Task statement: Look for the string "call" in the data below, and copy each line that holds it.

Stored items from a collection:
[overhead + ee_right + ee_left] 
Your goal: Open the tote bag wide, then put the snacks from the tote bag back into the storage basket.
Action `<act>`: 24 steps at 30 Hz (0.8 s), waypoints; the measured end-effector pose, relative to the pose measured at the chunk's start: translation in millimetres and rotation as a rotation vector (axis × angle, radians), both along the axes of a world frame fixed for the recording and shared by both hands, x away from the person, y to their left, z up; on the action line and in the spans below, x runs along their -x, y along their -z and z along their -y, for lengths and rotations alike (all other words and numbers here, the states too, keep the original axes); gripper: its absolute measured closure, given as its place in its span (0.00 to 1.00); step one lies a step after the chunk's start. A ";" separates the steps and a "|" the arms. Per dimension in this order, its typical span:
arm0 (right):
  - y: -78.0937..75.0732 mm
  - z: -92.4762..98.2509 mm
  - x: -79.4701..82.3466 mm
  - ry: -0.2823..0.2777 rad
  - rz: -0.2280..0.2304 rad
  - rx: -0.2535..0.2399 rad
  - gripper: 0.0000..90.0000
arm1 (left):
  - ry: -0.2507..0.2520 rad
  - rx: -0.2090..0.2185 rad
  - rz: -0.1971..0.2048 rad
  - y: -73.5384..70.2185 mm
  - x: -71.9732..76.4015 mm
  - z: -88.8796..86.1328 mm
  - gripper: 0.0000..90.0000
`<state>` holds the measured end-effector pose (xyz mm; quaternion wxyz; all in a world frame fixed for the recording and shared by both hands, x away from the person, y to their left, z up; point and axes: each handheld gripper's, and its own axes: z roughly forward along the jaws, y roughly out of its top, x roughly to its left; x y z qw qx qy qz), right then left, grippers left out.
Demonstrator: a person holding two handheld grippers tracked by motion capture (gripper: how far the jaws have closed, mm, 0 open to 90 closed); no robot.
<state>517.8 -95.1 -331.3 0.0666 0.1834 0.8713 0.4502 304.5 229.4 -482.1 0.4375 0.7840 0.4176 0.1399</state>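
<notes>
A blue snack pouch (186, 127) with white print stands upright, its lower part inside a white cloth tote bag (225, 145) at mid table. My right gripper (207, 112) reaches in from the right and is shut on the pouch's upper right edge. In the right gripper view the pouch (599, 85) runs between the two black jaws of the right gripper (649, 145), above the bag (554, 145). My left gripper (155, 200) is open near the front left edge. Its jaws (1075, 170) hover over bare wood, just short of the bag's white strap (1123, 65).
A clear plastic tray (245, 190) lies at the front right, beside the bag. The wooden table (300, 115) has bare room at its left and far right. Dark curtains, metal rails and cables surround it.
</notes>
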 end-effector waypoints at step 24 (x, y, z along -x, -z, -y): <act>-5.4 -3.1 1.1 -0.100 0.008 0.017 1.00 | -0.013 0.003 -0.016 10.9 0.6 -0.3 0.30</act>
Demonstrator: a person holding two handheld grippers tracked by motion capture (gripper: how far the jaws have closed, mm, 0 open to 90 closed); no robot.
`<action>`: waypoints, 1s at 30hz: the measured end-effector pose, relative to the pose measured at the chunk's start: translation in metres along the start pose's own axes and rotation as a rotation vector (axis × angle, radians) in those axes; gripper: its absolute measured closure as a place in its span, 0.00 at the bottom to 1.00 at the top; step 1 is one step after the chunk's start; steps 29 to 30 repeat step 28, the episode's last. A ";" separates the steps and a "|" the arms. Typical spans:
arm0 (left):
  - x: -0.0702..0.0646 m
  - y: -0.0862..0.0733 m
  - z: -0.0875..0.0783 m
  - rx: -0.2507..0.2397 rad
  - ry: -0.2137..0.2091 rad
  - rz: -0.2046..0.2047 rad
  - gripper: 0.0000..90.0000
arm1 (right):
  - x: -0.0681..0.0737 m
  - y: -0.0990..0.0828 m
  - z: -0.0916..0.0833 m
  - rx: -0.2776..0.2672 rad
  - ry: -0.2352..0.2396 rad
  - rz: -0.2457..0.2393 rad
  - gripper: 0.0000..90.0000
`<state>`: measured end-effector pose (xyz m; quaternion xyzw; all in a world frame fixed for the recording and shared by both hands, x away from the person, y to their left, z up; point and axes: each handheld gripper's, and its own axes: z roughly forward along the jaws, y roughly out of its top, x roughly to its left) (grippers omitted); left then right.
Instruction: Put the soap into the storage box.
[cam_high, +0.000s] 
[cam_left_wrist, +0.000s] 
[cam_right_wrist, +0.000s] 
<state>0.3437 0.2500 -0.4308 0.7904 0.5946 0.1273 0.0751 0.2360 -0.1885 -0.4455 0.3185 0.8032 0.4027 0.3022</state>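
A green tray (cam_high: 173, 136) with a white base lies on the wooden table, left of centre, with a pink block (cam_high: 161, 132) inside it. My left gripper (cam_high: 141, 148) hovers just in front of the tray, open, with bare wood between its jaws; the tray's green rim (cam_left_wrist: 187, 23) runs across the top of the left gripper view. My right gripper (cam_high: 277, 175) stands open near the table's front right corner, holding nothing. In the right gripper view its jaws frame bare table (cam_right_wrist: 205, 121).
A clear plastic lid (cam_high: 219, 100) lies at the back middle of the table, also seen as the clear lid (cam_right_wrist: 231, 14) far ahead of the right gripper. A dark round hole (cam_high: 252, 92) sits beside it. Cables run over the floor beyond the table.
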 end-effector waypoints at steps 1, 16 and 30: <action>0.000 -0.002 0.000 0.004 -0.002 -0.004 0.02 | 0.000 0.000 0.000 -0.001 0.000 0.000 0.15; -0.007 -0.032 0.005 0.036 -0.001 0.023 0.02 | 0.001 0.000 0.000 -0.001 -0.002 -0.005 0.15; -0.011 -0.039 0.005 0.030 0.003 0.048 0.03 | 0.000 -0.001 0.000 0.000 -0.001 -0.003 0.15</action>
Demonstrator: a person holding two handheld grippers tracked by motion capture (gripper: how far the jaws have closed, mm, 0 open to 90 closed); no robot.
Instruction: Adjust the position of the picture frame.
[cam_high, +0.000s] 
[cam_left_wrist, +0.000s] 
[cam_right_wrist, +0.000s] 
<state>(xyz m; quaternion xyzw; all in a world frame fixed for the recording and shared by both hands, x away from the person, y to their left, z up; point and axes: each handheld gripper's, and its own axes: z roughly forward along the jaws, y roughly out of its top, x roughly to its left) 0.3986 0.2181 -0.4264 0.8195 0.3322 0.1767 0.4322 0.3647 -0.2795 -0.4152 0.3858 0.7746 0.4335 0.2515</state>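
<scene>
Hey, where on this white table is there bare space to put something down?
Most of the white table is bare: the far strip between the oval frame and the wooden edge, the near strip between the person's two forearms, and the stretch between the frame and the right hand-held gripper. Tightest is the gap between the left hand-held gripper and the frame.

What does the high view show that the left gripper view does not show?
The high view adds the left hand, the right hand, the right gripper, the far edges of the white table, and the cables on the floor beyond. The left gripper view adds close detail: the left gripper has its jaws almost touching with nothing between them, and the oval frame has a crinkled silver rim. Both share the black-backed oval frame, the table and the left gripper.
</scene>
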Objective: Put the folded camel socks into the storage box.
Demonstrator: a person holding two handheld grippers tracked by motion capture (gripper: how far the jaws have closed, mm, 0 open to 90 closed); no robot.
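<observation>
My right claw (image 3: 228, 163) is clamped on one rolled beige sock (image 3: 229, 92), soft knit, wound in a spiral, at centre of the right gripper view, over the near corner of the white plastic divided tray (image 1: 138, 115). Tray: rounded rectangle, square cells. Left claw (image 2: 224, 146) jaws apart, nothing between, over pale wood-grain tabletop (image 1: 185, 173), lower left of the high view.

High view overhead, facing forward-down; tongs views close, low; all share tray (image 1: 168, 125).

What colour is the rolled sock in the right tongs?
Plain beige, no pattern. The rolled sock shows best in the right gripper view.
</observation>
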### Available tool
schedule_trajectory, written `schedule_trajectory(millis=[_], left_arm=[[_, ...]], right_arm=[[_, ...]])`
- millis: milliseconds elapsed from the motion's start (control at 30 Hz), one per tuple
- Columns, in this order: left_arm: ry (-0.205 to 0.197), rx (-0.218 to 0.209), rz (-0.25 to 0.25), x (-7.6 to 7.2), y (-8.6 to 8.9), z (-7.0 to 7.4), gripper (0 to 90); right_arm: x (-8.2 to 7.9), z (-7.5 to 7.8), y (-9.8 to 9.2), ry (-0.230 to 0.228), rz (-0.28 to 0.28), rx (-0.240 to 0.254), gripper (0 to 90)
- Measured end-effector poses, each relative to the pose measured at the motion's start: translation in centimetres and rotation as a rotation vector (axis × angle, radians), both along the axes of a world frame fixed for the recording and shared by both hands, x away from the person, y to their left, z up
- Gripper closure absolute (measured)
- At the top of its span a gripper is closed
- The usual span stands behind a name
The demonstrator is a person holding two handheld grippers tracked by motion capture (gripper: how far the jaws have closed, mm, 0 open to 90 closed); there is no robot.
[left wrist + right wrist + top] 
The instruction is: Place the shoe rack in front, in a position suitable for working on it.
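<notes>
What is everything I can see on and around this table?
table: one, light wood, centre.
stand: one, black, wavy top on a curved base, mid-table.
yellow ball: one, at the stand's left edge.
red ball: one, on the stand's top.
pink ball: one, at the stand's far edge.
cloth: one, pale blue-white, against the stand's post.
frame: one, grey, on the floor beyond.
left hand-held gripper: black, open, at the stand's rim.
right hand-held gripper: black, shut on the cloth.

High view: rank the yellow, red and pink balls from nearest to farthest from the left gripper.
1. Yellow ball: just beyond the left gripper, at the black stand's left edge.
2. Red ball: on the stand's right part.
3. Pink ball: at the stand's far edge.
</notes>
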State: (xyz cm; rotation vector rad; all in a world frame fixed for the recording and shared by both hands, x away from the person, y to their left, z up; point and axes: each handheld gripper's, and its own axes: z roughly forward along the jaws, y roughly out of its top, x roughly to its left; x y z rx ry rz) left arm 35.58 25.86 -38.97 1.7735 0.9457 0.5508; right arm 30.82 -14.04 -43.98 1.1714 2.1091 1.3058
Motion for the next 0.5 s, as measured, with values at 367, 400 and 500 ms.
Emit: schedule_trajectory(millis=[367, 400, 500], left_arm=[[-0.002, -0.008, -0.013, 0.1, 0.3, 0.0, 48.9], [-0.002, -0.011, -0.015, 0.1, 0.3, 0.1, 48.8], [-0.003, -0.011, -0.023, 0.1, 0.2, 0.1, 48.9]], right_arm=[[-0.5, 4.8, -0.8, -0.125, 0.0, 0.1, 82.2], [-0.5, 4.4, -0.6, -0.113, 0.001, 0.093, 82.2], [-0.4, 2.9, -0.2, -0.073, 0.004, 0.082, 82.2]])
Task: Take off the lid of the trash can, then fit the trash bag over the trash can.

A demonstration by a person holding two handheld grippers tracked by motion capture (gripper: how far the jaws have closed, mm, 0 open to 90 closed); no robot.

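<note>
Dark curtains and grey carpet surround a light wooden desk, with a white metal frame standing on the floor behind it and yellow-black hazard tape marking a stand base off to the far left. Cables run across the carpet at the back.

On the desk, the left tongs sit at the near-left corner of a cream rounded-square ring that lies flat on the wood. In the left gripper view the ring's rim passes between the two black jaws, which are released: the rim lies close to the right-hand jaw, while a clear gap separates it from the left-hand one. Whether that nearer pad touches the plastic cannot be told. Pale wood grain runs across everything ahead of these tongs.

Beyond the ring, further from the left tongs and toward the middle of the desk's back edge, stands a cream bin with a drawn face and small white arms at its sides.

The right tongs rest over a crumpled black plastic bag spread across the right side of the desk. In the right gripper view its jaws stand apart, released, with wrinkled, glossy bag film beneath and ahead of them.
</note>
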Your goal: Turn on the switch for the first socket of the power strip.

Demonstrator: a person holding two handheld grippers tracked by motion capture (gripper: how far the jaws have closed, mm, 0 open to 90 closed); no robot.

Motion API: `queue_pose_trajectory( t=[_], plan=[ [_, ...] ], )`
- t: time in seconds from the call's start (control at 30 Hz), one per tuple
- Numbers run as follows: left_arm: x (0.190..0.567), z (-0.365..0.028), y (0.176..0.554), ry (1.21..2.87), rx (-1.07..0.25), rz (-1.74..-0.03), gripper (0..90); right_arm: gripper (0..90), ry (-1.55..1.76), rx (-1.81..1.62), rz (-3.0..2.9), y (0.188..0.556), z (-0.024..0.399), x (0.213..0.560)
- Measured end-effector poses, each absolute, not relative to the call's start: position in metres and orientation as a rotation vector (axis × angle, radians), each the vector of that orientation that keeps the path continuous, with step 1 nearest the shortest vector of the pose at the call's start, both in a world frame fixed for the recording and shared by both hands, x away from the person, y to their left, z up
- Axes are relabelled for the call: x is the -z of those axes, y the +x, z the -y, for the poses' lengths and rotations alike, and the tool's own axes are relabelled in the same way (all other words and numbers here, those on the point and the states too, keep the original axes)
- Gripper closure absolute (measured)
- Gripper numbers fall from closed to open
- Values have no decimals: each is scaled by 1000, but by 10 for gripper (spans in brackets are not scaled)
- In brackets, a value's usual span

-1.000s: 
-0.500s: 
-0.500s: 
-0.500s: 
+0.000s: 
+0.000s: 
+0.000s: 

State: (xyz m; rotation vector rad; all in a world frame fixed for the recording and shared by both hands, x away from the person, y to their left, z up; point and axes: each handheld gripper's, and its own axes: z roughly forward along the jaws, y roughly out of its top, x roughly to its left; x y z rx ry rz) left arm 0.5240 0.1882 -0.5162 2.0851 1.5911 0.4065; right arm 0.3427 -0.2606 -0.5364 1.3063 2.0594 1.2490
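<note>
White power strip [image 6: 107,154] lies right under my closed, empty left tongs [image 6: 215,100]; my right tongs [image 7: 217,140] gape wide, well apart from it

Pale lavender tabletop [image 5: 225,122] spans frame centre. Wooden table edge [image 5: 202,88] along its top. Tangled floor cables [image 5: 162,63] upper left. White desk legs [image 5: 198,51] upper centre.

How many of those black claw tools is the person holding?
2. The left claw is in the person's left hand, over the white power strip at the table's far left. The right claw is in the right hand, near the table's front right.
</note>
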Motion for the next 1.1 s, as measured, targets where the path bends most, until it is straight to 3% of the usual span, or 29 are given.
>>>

Solution to the problem:
- t: time in seconds from the call's start (control at 30 Hz), one per tuple
- Measured end-effector poses, each absolute, not relative to the call's start: position in metres and orientation as a rotation vector (axis × angle, radians), each the vector of that orientation that keeps the path continuous, with step 1 nearest the shortest vector of the pose at the call's start, both in a world frame fixed for the recording and shared by both hands, x away from the person, y to their left, z up
- Axes are relabelled for the call: x is the -z of those axes, y the +x, z the -y, for the poses' lengths and rotations alike, and the tool's own axes are relabelled in the same way (all other words and numbers here, those on the point and the states too, keep the original axes)

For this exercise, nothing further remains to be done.